There are four important items, which may affect classical water-hammer results: unsteady friction (UF), column separation (CS), fluid–structure interaction (FSI) and viscoelasticity (VE), each of which has been separately investigated and verified in various researches. With the inclusion of two or more of these items in the analysis, eleven possibilities are offered from which some combinations already have been studied and some have not. The combinations of VE and UF (Covas et al., 2004a, Covas et al., 2004b, Covas et al., 2005, Duan et al., 2010, Soares et al., 2008), CS and UF (Bergant et al., 2010, Bergant et al., 2008a, Bergant et al., 2008b, Bughazem and Anderson, 2000), FSI and UF (Elansary et al., 1994), FSI and CS (Fan and Tijsseling, 1992, Tijsseling and Vardy, 2005, Tijsseling et al., 1996) and VE and CS (Hadj-Taïeb and Hadj-Taïeb, 2009, Keramat et al., 2010, Soares et al., 2009) have already been investigated. The remaining combination of two, namely FSI and VE, is the scope of this article. Combinations of three were modelled by Neuhaus and Dudlik (2006) (CS, UF and FSI) and Warda and Elashry (2010) (CS, UF and VE).

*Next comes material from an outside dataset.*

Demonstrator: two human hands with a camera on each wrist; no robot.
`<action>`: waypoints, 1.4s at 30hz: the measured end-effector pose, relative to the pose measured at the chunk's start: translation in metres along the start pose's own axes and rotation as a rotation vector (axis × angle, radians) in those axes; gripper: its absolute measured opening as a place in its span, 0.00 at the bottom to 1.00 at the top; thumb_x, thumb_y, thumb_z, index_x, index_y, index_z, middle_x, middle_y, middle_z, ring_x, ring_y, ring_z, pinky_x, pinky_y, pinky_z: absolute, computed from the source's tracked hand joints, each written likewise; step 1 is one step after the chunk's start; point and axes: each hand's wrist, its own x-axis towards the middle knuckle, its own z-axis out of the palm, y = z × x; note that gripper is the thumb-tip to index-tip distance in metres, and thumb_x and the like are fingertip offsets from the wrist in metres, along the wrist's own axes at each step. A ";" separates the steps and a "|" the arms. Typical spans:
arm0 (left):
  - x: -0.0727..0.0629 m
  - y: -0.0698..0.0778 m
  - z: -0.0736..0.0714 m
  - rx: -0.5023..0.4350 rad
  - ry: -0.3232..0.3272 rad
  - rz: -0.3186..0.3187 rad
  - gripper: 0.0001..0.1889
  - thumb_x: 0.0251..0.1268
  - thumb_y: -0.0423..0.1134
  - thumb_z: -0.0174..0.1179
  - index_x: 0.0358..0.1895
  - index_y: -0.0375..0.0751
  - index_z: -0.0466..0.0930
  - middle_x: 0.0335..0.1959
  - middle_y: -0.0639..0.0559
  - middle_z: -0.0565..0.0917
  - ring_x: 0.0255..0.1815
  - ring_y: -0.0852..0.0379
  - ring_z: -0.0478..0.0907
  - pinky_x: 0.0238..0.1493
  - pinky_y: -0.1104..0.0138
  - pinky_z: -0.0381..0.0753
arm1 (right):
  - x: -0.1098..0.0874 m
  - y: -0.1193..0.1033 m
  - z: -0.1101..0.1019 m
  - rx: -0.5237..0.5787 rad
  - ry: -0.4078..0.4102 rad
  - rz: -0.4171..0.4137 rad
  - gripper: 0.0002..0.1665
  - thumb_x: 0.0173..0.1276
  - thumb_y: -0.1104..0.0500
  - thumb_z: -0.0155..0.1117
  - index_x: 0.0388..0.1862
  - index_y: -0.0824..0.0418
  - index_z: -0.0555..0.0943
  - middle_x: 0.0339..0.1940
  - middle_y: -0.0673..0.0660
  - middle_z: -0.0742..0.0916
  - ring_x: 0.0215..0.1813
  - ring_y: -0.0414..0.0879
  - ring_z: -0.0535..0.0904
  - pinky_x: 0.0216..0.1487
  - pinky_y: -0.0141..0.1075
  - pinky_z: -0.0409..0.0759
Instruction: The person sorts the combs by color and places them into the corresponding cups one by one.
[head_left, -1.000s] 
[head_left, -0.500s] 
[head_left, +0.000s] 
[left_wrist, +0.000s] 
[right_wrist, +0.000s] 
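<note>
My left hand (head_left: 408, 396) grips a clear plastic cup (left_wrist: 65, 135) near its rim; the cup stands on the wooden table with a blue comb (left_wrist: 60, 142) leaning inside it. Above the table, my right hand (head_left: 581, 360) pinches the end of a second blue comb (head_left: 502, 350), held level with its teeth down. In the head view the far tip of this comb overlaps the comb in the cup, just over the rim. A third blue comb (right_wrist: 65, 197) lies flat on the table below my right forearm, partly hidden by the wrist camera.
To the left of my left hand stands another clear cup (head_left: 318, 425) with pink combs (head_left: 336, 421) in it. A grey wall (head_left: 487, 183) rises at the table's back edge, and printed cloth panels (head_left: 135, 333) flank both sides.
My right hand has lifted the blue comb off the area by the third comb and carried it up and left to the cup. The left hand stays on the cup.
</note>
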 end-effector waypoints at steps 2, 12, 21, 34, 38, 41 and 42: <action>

Fluid–structure interaction deals herein with the transfer of momentum and forces between a pipeline and its contained fluid. This matter has been investigated widely for elastic pipes and various experimental and numerical researches have been reported (Tijsseling, 1996, Wiggert and Tijsseling, 2001). In the numerical researches (most of which are in the time domain as opposed to the frequency domain), solutions based on the Method of Characteristics (MOC), the Finite Element Method (FEM), or a combination of these, are predominant. Lavooij and Tijsseling (1991) presented two different procedures for computing FSI effects: full MOC uses MOC for both hydraulic and structural equations and in MOC–FEM the hydraulic equations are solved by the MOC and the structural equations by the FEM. Using the MOC–FEM approach, Ahmadi and Keramat (2010) investigated various types of junction coupling. Heinsbroek (1997) compared MOC and FEM for solving the structural beam equations for the pipes and his conclusion for axial vibration was that both full MOC and MOC–FEM are valid methods that give equivalent results. In the current research, these two approaches were selected and developed for transients in pipes with viscoelastic walls.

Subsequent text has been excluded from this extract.